I ricci dello Stazzone

Tante, tantissime le cose da raccontare della vita della Stazzone. I racconti del nonno paterno che era stato direttore dell’ufficio delle imposte a Sciacca dai primi anni ’20 fino ai primi anni ’50 del secolo passato. Mitici gli schiticchi che si organizzavano allo Stazzone nel locale del suo grande amico don Natale. Da ricordare anche la secca che si distende proprio di fronte il ristorante di Milanese, che poi sarebbe stato gestito da altri: l’indimenticabile Mastro Peppino, Michele Marciante, la famiglia Vaiana. Allo Stazzone questa secca veniva chiamata ‘u siccu: non so se oggi è ancora così.
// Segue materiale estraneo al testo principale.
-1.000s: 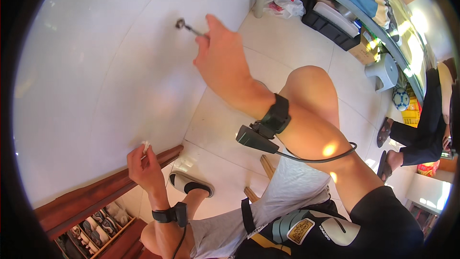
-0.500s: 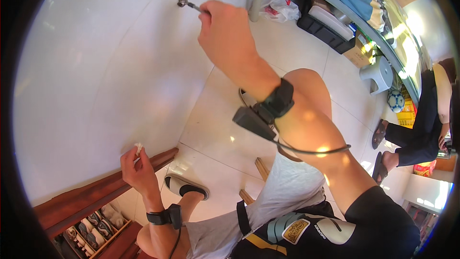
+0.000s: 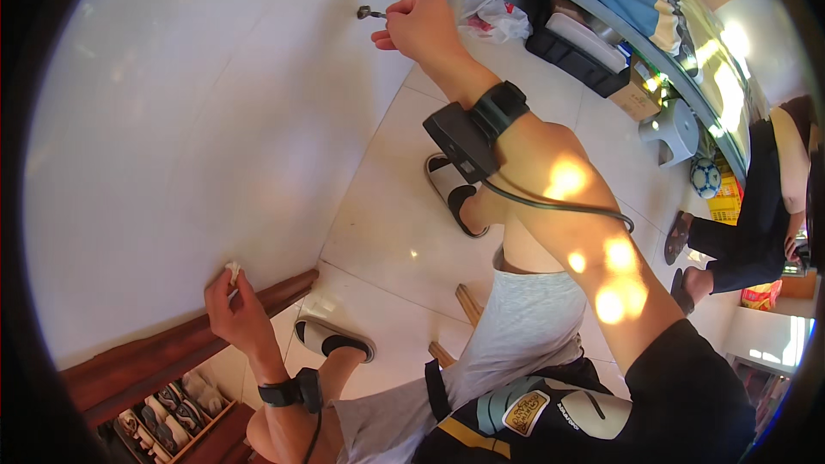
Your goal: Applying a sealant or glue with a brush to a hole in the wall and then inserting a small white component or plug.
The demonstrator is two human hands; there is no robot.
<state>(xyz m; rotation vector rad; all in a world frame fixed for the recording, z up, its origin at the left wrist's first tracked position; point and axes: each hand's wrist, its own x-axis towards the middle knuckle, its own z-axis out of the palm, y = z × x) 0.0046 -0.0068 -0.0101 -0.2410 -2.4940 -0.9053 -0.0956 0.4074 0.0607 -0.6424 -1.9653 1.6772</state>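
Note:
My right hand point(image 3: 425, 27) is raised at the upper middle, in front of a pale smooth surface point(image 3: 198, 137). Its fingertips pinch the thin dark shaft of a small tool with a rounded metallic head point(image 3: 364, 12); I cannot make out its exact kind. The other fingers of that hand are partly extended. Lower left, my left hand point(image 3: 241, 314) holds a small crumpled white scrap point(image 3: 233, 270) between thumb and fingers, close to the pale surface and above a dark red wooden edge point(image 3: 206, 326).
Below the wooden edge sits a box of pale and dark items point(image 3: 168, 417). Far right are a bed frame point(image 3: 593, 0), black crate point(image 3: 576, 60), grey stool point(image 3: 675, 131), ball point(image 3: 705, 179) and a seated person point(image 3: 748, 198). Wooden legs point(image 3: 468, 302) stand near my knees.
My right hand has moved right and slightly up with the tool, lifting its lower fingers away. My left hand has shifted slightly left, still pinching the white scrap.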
Dopo gli scogli ru siccu, a due metri di acqua, si andava a pescare ricci. Il più bravo di tutti era Niki Bongiorno che ad ogni ‘assummata’ (quando da sott’acqua si ritorna in superficie) aveva tra le mani non meno di cinque-sei ricci. Allo Stazzone c’erano tante piccole barche da pesca ma non c’era un porticciuolo. Così ogni volta che arrivava una forte sciroccata con il mare in tempesta le barche venivano trasferite di peso sulla spiaggia, per poi essere rimesse in acqua quando sua maetà il mare smetteva di fare le bizze. Lo Stazzone era ‘vivo’ dai primi di Giugno, quando chiudevano le scuole, fino ai primi di Ottobre, quando riaprivano le scuole. Da metà Ottobre fino ai primi di Maggio si svuotava. Nelle sere e nelle notti d’Inverno e di inizio Primavera era spettrale. Ma aveva un suo fascino. Lo posso affermare perché dopo il terremoto del ’68 ci siamo trasferiti allo Stazzone tutto l’anno. Un periodo indimenticabile.